◆ What you will do:
When you reach the line in the data below that contains "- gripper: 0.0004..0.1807", please start repeating lines exactly, and stop after the line that contains "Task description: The", repeating nothing else.

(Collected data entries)
BEGIN

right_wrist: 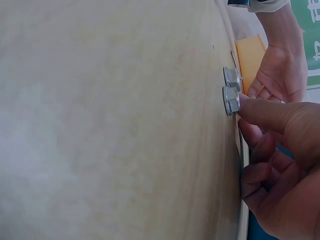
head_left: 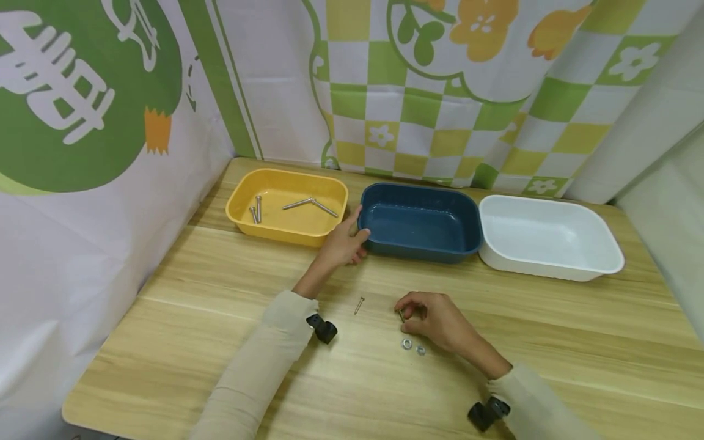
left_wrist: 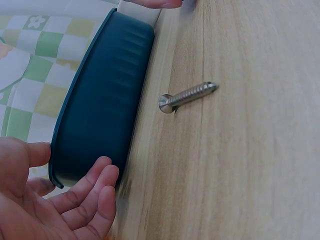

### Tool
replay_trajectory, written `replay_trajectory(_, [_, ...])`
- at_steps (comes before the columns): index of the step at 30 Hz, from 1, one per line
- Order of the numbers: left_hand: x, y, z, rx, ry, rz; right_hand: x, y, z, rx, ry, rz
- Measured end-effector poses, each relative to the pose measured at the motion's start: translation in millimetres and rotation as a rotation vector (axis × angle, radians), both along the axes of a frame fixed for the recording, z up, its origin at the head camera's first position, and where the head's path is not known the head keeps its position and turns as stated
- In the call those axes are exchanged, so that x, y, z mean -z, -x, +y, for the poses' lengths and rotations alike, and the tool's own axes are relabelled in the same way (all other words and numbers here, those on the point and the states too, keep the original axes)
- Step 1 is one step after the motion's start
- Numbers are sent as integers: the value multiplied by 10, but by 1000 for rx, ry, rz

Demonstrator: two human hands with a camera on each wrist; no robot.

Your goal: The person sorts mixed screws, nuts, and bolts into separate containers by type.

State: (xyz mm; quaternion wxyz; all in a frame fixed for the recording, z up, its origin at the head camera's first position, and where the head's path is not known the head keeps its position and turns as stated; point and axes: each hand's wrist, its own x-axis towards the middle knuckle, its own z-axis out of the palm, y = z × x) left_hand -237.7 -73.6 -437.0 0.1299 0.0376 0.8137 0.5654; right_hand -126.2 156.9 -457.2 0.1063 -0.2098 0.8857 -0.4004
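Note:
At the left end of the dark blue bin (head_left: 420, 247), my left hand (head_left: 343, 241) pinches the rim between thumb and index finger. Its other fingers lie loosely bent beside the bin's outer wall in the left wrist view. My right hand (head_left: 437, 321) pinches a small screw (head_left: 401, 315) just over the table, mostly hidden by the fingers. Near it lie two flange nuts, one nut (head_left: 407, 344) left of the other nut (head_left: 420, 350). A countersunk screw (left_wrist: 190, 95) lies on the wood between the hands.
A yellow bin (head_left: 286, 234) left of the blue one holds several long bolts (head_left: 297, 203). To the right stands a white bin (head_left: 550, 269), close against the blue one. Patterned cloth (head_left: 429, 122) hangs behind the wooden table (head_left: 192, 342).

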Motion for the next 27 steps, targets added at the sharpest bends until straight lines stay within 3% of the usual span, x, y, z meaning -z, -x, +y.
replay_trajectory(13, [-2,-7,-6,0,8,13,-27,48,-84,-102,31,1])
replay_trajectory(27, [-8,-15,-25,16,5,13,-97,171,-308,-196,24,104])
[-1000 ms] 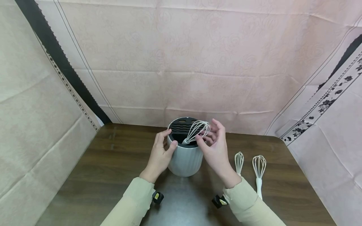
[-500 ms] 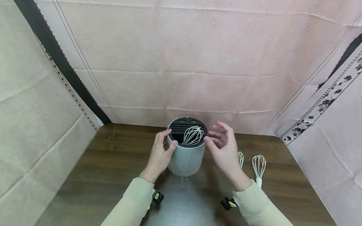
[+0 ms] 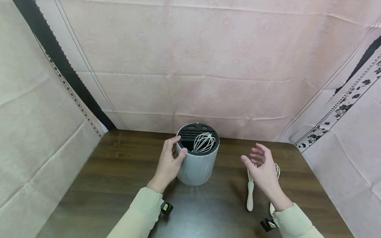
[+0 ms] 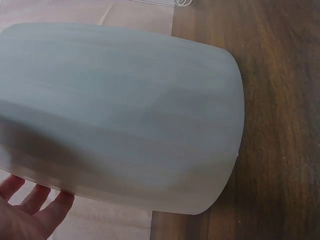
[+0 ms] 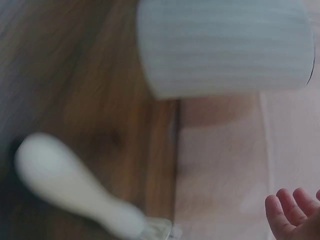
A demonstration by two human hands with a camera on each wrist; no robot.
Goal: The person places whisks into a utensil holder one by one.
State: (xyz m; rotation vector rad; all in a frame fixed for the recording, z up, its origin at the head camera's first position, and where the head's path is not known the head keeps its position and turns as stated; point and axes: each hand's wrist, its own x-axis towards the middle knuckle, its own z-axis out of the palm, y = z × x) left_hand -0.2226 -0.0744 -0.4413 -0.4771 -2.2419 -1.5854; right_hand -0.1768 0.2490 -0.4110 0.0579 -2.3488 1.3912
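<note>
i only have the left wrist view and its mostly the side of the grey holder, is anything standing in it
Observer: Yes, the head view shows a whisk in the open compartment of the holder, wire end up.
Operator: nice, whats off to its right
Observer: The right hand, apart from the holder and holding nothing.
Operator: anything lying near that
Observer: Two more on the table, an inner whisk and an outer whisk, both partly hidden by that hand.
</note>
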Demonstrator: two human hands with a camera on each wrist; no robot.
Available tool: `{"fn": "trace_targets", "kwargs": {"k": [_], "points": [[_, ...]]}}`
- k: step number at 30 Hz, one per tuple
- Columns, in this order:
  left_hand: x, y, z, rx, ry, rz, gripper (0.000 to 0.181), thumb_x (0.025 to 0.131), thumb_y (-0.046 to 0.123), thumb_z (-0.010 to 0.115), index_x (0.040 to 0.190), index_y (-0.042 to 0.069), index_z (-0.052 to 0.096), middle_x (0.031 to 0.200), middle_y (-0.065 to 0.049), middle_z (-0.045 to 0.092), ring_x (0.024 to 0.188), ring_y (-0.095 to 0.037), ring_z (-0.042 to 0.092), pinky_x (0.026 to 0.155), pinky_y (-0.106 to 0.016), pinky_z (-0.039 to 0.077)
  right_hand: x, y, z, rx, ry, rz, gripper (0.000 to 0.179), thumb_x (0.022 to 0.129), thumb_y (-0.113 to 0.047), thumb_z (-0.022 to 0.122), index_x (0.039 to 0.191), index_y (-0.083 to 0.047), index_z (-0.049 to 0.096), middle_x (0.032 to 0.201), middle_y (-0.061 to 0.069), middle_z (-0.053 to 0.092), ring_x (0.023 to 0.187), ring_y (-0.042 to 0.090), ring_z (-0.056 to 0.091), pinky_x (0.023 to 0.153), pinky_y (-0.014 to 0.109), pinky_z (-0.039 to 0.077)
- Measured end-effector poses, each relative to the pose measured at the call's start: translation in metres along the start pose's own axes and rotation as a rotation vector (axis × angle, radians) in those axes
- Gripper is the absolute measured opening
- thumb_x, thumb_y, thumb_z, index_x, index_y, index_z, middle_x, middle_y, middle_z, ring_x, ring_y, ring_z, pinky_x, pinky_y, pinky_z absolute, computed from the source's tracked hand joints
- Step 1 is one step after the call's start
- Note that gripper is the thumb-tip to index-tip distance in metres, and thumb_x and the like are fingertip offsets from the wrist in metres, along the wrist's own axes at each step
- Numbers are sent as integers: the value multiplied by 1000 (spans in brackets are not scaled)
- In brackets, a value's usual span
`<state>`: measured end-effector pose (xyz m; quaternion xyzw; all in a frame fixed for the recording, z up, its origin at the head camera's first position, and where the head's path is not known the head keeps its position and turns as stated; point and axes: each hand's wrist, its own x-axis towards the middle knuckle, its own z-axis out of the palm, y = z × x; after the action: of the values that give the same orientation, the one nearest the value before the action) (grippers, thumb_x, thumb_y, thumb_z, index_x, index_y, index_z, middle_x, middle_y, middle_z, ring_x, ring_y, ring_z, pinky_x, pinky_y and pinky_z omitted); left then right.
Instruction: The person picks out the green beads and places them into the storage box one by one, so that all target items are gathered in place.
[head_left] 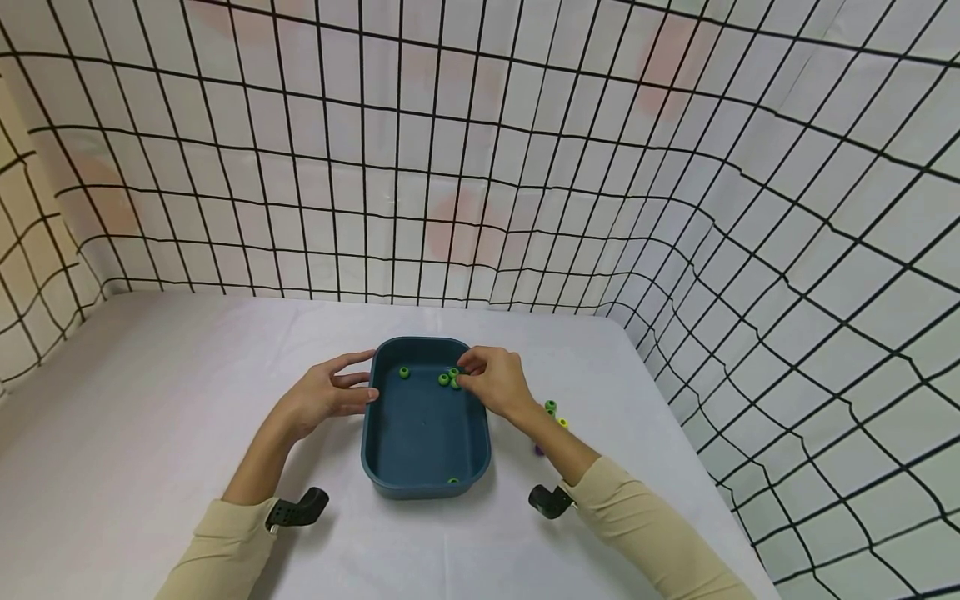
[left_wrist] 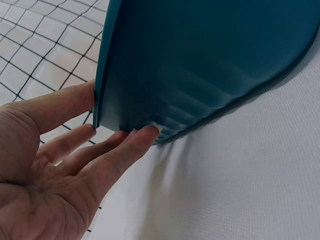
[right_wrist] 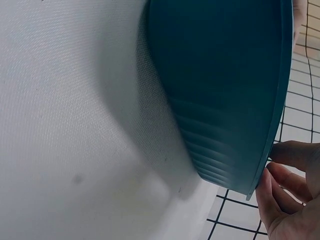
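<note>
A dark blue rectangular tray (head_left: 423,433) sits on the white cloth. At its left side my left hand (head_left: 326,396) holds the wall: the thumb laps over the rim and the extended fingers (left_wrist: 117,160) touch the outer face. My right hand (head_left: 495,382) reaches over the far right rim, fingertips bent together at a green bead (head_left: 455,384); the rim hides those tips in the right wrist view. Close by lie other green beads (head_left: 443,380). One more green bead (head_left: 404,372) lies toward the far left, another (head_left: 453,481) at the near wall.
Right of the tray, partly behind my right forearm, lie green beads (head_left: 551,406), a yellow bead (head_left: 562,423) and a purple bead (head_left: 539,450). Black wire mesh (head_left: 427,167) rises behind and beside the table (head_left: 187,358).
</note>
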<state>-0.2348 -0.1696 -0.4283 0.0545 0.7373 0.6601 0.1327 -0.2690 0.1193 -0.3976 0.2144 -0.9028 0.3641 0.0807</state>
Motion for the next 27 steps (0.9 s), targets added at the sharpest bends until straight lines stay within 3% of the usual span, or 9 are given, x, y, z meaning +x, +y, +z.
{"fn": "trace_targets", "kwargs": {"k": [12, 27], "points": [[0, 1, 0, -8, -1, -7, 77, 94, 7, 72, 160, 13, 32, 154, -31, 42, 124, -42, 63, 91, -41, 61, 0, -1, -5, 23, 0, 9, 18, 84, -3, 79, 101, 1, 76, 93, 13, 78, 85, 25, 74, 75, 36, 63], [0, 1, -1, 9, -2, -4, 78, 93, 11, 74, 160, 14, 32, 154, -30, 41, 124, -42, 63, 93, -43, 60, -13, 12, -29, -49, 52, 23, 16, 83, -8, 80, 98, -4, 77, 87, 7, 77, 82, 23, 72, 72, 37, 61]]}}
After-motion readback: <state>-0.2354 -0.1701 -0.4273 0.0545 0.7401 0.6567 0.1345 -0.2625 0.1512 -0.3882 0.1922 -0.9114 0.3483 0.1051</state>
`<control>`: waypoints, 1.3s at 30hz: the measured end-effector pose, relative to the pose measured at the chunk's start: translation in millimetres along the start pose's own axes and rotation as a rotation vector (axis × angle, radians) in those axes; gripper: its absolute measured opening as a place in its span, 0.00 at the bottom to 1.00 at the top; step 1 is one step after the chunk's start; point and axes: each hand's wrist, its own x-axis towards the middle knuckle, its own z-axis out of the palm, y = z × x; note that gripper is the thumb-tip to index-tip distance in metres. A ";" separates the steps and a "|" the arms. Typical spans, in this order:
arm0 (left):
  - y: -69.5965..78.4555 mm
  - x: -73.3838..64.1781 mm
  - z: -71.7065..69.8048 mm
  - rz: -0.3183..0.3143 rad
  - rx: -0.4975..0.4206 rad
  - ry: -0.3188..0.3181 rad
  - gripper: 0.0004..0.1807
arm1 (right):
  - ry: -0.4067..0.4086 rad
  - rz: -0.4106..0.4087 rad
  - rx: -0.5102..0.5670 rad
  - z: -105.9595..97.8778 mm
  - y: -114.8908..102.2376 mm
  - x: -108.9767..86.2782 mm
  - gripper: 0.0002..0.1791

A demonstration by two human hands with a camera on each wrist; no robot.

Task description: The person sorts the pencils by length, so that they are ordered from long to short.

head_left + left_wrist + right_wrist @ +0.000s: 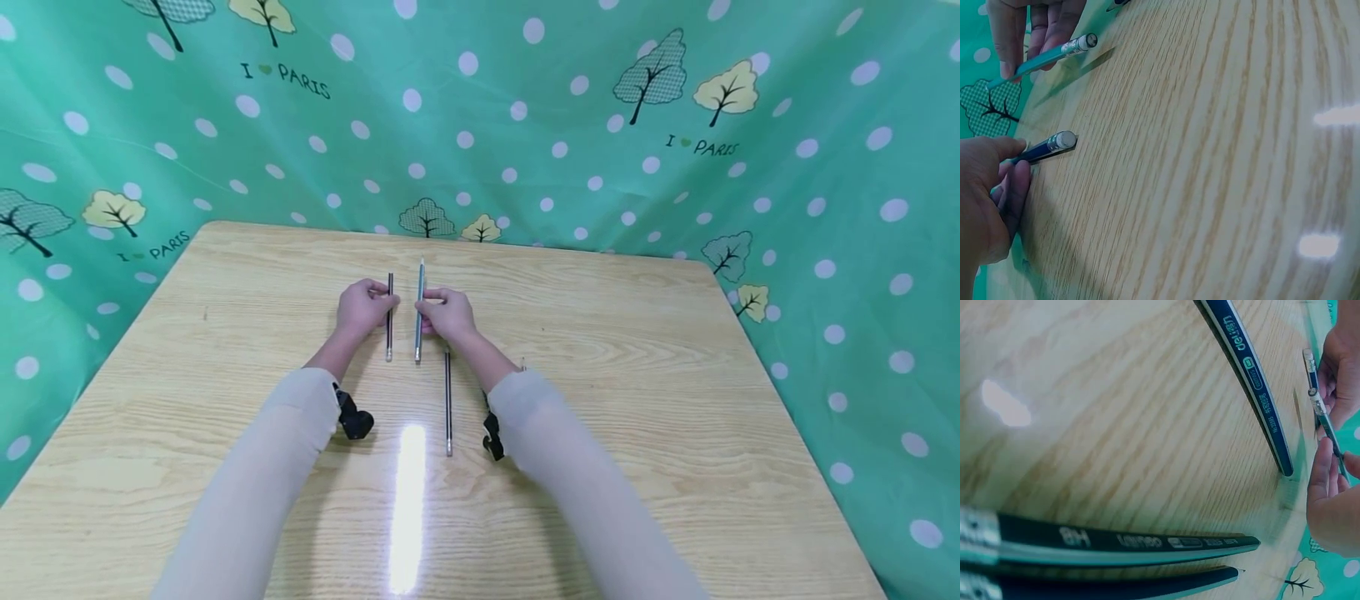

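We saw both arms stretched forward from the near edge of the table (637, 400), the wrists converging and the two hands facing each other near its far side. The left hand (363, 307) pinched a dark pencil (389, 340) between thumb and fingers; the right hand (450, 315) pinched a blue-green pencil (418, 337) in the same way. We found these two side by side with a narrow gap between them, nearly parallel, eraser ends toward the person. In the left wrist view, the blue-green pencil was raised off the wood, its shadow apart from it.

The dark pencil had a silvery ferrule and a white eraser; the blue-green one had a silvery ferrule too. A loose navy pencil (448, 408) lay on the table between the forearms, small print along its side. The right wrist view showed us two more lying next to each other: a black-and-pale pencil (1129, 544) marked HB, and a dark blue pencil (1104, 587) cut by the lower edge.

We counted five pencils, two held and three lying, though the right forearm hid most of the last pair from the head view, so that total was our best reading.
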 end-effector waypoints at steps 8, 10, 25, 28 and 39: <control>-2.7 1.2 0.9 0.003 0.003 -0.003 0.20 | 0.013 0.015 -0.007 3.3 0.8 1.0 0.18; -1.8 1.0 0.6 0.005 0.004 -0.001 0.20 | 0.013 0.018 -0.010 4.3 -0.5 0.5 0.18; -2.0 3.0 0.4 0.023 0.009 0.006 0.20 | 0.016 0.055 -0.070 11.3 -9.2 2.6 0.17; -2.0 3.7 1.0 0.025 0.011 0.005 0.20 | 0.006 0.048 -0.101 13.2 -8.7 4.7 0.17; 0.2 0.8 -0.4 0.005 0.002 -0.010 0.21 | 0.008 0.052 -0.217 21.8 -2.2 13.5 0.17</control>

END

◆ Exercise result:
  - gripper: 0.0004..0.1807
arm1 (right):
  - ry: -0.4067..0.4086 rad
  - rz: -0.4106..0.4087 rad
  - rx: -0.5102..0.5670 rad
  - z: -105.9595..97.8778 mm
  - y: -114.8908..102.2376 mm
  - x: -108.9767..86.2782 mm
  - gripper: 0.0002..0.1791

A demonstration by two human hands with a camera on each wrist; no robot.

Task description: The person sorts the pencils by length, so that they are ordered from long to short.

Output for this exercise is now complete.